*** Opening of Data excerpt ***
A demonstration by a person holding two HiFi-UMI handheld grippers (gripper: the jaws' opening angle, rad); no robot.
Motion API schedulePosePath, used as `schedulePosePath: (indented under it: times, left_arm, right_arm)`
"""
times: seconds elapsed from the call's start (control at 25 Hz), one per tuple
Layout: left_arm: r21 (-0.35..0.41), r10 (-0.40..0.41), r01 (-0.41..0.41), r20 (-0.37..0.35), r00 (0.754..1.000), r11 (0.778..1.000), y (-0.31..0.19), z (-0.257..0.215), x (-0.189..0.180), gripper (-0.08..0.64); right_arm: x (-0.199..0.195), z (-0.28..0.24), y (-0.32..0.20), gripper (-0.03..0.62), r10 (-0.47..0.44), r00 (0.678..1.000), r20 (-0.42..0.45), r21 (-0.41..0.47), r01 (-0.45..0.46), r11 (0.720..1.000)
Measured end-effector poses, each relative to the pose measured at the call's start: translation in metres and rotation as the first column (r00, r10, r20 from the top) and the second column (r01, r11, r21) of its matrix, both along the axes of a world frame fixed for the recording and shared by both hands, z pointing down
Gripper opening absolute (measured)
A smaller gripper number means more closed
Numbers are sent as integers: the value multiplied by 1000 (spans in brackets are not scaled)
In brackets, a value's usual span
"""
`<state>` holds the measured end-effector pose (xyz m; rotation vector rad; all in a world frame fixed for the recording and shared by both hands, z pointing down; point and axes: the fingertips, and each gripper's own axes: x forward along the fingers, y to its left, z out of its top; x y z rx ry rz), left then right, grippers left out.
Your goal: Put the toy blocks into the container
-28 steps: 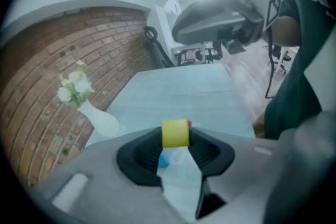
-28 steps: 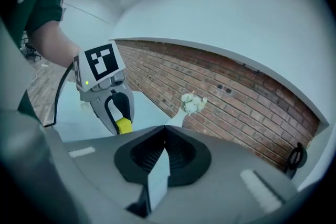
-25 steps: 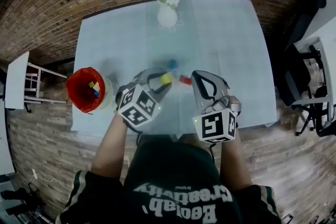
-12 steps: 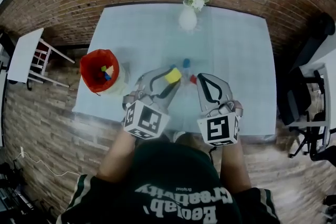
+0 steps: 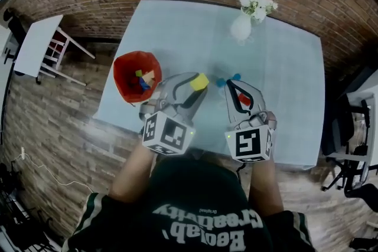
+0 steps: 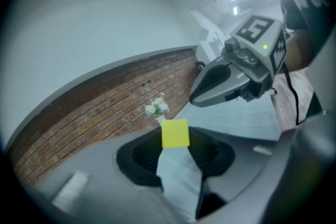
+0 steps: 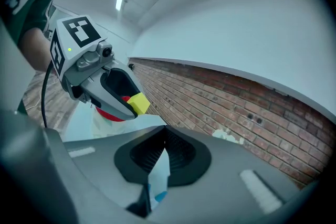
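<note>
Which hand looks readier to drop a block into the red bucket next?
The left gripper: it grips the yellow block, and the red bucket stands on its side of the table. The right gripper holds nothing.

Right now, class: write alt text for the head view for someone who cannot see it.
The left gripper holds a yellow block over a table, near a red container with blocks inside. The right gripper, shut, hovers by blue blocks and a red block; a vase stands beyond.
</note>
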<state>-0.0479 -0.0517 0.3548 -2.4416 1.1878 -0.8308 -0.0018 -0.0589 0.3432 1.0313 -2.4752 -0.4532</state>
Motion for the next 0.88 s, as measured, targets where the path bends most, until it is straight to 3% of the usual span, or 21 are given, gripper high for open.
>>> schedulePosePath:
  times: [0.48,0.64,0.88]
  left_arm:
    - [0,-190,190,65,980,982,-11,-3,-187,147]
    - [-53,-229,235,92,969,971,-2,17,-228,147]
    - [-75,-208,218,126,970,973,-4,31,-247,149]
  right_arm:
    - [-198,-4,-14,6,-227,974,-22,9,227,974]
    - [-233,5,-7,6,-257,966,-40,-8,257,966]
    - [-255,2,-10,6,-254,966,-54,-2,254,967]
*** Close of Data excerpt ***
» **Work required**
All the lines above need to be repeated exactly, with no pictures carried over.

» **Written response**
A demonstration by a person holding two HiFi-UMI handheld grippers (gripper: the jaws' opening angle, rad); no robot.
Motion API schedulePosePath, used as `schedulePosePath: (indented under it: times, left_arm, right_arm)`
"""
times: seconds elapsed from the call's start (control at 25 Hz), one per tuple
Layout: left_arm: r21 (-0.35..0.41), r10 (-0.40..0.41), r01 (-0.41..0.41), r20 (-0.37..0.35), r00 (0.754..1.000), r11 (0.778..1.000), y (-0.31..0.19), z (-0.257..0.215), x (-0.189..0.180), gripper (-0.08..0.64); right_arm: x (-0.199..0.195), z (-0.28..0.24), y (-0.32..0.20), gripper (-0.03..0.62), r10 (-0.47..0.44), r00 (0.678..1.000), r20 (-0.42..0.45), r21 (-0.41..0.47), r01 (-0.45..0.46), r11 (0.720..1.000)
Measured end-effector poses, each relative to the pose measured at the call's start: translation in metres and rotation as the first column (r00, r10, r20 from the top) and the second column (r01, r11, r21) of its matrix, both along the axes of a world frame fixed for the recording and shared by both hands, z pointing down
Gripper opening absolute (measured)
A smaller gripper number means more closed
Numbers are sent as integers: the value multiplied by 1000 (spans in brackets are not scaled)
In brackets, a value's usual span
"""
`<state>` holds the measured end-effector pose (xyz m; rotation vector rad; all in a world frame fixed for the recording and shared by both hands, z pointing down; point and axes: the fingertips, and each gripper's own axes: x forward along the fingers, y to its left, z out of its top; x y z rx ry rz), left then right, grippers left out.
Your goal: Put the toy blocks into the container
-28 steps: 
-28 steps: 
-25 steps: 
-12 steps: 
+0 steps: 
+0 steps: 
+0 steps: 
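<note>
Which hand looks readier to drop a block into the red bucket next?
The left gripper: it grips the yellow block, and the red bucket stands on its side of the table. The right gripper holds nothing.

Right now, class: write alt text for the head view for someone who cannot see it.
The left gripper holds a yellow block over a table, near a red container with blocks inside. The right gripper, shut, hovers by blue blocks and a red block; a vase stands beyond.
</note>
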<state>-0.0479 -0.0517 0.3548 -2.4416 1.1878 -0.8308 -0.0018 -0.0589 0.3432 1.0313 -2.4752 -0.4532</state>
Motion for the next 0.88 s, as measured, targets where the path bends most, until it is straight to 3% of the usual span, or 21 are given, gripper high for open.
>>> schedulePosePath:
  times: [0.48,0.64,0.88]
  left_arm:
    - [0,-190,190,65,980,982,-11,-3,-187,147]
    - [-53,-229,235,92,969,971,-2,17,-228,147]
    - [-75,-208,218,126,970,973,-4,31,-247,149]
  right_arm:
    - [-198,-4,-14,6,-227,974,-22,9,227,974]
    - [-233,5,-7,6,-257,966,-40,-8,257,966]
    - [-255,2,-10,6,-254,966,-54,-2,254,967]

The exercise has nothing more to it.